● Task to carry out
For the records below, print the lines from the line with "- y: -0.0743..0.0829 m" through the line with "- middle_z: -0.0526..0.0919" exactly as written; include both end lines and exclude the rest.

● Source records
────────────────────

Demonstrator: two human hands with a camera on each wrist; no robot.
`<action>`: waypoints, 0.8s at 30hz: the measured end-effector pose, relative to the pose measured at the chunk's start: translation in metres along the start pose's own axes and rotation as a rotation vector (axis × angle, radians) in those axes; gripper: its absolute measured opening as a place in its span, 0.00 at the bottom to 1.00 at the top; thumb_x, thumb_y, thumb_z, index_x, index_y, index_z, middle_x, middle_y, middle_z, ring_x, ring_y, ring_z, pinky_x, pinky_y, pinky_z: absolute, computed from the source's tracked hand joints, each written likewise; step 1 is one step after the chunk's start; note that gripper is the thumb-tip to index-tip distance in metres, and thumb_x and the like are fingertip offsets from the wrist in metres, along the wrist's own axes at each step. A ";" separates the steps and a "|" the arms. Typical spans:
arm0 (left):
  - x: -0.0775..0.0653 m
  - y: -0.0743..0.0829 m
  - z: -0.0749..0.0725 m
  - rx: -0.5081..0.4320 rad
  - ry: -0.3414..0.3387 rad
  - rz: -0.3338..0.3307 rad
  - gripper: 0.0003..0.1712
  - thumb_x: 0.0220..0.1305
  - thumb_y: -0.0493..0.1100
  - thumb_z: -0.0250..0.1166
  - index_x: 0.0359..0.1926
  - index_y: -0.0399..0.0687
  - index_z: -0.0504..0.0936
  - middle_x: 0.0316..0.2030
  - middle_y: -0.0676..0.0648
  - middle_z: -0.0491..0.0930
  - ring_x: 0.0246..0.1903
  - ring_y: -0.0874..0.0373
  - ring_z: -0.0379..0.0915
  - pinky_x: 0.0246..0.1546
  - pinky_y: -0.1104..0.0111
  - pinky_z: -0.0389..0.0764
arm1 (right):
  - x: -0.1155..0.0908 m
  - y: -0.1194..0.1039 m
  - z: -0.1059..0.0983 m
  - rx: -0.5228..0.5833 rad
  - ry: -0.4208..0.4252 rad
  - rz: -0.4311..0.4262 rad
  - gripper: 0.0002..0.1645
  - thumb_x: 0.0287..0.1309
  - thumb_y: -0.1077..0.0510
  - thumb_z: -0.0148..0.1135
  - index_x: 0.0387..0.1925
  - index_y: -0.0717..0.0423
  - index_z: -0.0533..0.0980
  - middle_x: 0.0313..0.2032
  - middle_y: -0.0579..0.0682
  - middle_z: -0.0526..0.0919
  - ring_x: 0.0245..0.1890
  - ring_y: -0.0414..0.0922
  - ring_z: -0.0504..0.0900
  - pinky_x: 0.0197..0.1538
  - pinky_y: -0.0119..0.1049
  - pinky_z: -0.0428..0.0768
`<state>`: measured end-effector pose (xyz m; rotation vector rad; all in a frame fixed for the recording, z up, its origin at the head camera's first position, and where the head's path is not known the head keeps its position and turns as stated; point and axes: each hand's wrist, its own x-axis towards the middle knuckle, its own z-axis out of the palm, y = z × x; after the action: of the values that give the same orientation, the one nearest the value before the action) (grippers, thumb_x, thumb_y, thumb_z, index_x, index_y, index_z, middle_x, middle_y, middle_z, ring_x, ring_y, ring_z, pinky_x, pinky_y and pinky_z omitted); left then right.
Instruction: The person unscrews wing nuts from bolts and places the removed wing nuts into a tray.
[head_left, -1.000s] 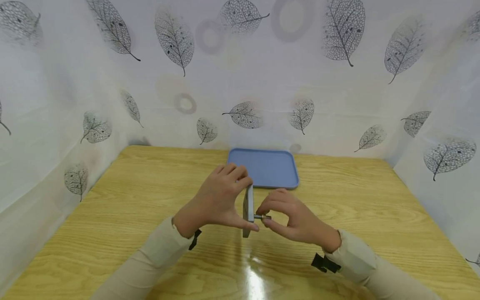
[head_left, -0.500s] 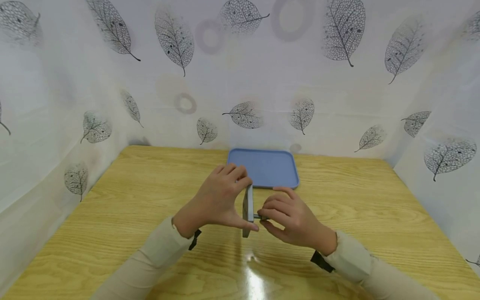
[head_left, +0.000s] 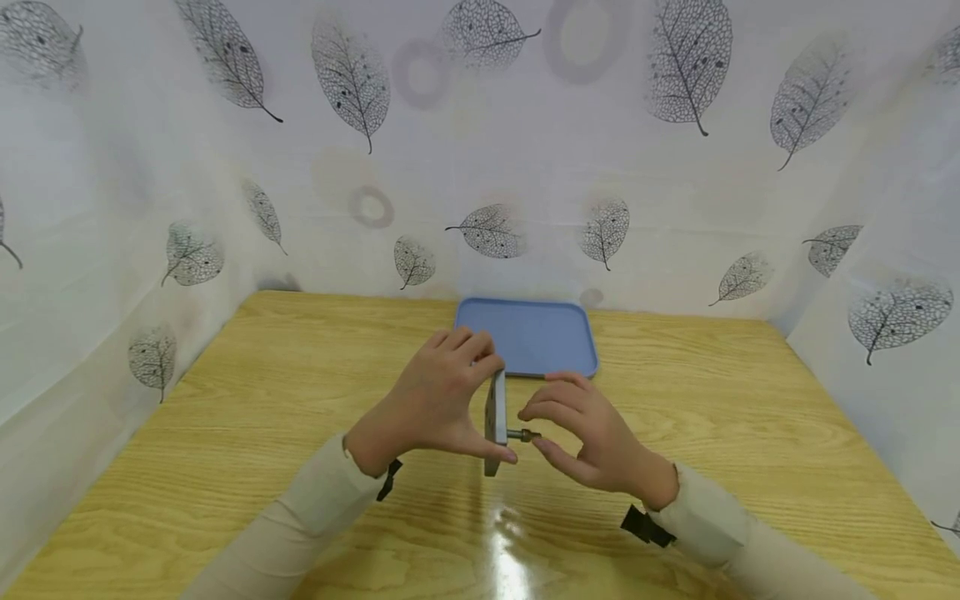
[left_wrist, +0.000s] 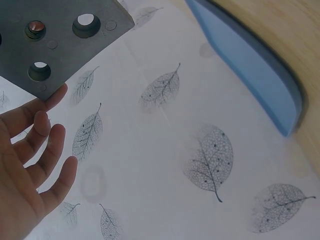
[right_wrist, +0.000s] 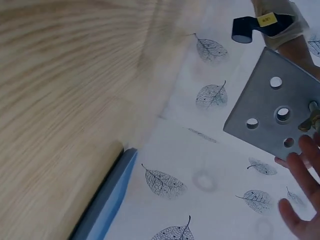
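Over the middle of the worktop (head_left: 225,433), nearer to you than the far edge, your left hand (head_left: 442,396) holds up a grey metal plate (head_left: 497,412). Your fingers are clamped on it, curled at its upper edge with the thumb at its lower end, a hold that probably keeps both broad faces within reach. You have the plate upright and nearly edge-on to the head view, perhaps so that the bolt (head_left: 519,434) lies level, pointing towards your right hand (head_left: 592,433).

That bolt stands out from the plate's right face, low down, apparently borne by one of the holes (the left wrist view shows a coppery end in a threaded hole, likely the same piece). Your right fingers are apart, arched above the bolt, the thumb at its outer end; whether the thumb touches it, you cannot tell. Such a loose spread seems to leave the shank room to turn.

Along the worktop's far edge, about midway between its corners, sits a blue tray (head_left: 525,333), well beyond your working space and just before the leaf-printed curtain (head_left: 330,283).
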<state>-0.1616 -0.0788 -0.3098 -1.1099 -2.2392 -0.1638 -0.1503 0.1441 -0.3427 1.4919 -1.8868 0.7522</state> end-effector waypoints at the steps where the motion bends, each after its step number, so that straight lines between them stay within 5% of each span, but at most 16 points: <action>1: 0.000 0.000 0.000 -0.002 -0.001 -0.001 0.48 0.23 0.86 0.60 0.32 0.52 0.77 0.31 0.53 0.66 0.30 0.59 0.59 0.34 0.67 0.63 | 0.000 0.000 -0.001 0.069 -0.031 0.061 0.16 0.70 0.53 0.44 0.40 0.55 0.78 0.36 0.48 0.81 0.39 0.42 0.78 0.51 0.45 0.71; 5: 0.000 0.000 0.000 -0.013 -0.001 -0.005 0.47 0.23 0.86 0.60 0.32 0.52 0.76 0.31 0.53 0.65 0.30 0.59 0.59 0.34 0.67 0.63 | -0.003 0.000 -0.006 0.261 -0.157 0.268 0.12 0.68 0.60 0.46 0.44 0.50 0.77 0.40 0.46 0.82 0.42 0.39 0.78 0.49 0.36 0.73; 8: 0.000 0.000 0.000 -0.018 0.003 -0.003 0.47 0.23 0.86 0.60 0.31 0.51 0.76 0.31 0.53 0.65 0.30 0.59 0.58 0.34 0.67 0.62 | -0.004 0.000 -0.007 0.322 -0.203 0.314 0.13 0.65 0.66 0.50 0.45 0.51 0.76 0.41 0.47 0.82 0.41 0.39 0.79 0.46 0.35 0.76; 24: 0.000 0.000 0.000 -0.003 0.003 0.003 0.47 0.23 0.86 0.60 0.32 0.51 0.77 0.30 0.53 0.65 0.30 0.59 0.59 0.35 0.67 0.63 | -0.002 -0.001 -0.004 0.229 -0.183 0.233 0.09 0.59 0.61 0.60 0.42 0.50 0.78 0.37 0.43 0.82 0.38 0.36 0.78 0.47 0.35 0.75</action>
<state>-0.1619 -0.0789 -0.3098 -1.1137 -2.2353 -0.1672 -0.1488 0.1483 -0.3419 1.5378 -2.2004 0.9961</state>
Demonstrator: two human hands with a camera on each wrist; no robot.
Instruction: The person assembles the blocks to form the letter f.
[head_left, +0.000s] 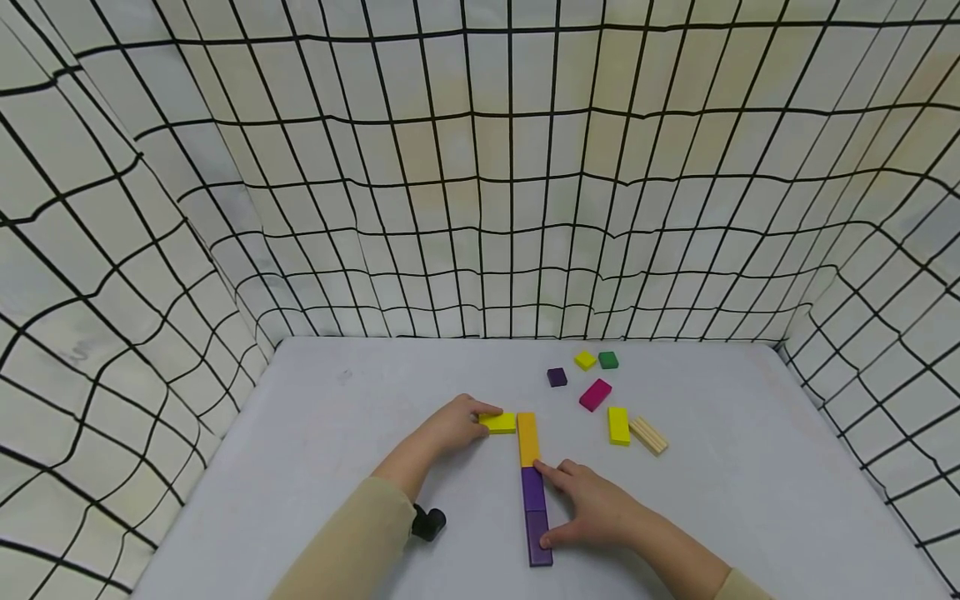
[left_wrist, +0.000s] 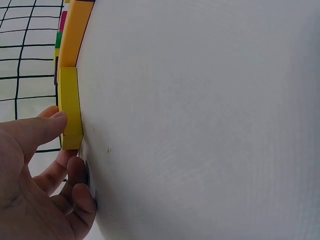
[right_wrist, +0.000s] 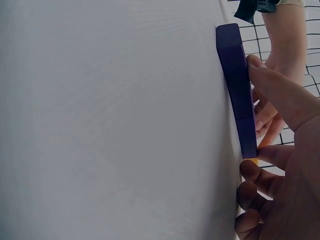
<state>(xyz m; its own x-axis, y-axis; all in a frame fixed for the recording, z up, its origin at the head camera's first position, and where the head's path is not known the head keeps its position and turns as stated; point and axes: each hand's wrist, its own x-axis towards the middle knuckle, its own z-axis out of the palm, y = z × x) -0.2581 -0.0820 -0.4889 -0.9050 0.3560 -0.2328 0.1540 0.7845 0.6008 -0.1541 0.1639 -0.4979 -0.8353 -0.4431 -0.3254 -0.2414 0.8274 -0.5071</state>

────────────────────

● Response to the task
  - y: -0.0743..0.0829 m
  - z: -0.0749..0.0725 m
  - rx: -0.5081..0.4320 rad
  - ry: -0.3414..0.3387 rad
  - rz: -0.3338..0.3307 rad
  - gripper: 0.0003..0.1712
  - thumb_x: 0.0220..0.1305
  - thumb_y: -0.0493..0.1100
  - thumb_z: -0.0250..0.1166
  - index_x: 0.0359..0.1926
  - index_y: -0.0399..0.0687
  - index_z: -0.0504..0.0936
  - middle_x: 0.0316..0.2030
  - middle_y: -0.0676..0.0648
  - middle_z: -0.0491..0.0930
  - ring_x: 0.0246..0.1903
  - ring_y: -0.0874..0.0373
  - ring_z: -0.0379..0.0915
  - pinky_x: 0.0246..0.1546
  - pinky_y: -0.1104..0.0111
  - pinky_z: -0.0389..0.0764
arm1 (right):
  - x: -0.1155..0.0908 m
  - y: -0.1194..0.1039 m
  - z: -0.1059..0.0983 m
  - rx: -0.5228..0.5833 rad
  - ry: -0.4208..0.4252 rad
  - rz: -0.4311..0.4262 rad
  - gripper: 0.0002..0.1645
  - thumb_x: 0.0287..0.1309
  - thumb_y: -0.1077..0.0510
  - thumb_z: -0.0148..0.1135
  - index_x: 0.0387..0.1925
  - index_y: -0.0717..0.0423
  - index_z: -0.0533..0.0980
  - middle_x: 0.0313..0.2032
  - middle_y: -0.0579..0.0682
  - middle_z: -0.0526..0.0919

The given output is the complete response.